Private equity funds own approximately 9%
of all private hospitals and 30% of all proprietary for-profit hospitals,
including 34% that serve rural populations. They’ve also bought up nursing
homes and doctors’ practices and are investing more year by year.
The net impact? Medical costs to the
government and to patients have gone up while patients have suffered more
adverse medical results, according to two current studies.
The Journal of the American Medical
Association (JAMA) recently published a
paper which found: Private equity acquisition was associated with increased
hospital-acquired adverse events, including falls and central line–associated
bloodstream infections, along with a larger but less statistically precise
increase in surgical site infections.
This should not come as a surprise.
Private equity firms in general operate as follows: They raise funds from
investors to purchase enterprises using as much borrowed money as possible.
That debt does not fall on the private equity firm or its investors, however.
Instead, all of it is placed on the books of the purchased entity.
If a private equity firm borrows money
and buys up a nursing home or hospital chain, the debt goes on the books of
these healthcare facilities in what is called a leveraged buyout.
To service the debt, the enterprise’s
management, directed by their private equity ownership, must reduce costs, and
increase its cash flow. The first and easiest way to reduce costs is by
reducing the number of staff and by decreasing services. Of course, the quality
of care then suffers. Meanwhile, the private equity firm charges the company
fees in order to secure its own profits. With so much taxpayer money sloshing
around in the system, hedge funds also are cashing in.
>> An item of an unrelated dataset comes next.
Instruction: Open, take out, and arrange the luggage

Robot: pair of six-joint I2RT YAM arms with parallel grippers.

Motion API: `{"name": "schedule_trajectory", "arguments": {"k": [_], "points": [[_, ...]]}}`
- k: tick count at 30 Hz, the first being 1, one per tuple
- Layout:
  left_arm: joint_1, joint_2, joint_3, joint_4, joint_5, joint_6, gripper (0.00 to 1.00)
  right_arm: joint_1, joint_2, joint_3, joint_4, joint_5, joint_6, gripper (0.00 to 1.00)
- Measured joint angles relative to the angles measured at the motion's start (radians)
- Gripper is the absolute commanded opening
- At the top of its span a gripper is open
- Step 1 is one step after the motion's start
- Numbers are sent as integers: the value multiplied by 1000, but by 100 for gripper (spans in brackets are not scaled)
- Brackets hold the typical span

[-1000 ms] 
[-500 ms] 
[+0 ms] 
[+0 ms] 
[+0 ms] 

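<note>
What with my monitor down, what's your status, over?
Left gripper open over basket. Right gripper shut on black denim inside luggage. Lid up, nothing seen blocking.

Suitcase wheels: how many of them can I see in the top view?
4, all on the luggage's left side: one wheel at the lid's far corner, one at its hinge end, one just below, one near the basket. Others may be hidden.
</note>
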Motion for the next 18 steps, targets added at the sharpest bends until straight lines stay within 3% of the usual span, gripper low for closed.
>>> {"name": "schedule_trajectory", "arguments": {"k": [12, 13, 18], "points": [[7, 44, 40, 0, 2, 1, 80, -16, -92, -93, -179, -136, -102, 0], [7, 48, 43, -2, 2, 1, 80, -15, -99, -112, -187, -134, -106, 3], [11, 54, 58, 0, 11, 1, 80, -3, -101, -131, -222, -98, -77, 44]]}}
An even larger study of private equity and health was
completed this summer and published in the British Medical
Journal (BMJ). After reviewing 1,778 studies it concluded that after
private equity firms purchased healthcare facilities, health outcomes
deteriorated, costs to patients or payers increased, and overall quality
declined.
One former executive at a private
equity firm that owns an assisted-living facility near Boulder, Colorado, candidly described why
the firm was refusing to hire and retain high-quality caregivers: “Their
position was: We are trying to increase our profitability. Care is an ancillary
part of the conversation.”
Medicare Advantage Creates Wall Street
Advantages
Congress passed the Medicare Advantage
program in 2003. Its proponents claimed it would encourage competition and
greater efficiency in the provision of health insurance for seniors. At the
time, privatization was all the rage as the Democratic and Republican parties
competed to please Wall Street donors.
It was argued that Medicare, which was
actually much more efficient than
private insurance companies, needed the iron fist of profit-making to improve
its services. These new private plans were permitted to compete with Medicare
Part C (Medigap) supplemental insurance.
In 2007, 19% of Medicare recipients
enrolled in Medicare Advantage plans. By 2023 enrollment had risen to 51%. These
heavily marketed plans are attractive because many don’t charge additional
monthly premiums, and they often include dental, vision, and hearing coverage,
which Medicare does not. And in some plans, other perks get thrown in, like gym
memberships and preloaded over-the-counter debit cards for use in pharmacies
for health items.
How is it possible for Medical
Advantage to do all this and still make a profit?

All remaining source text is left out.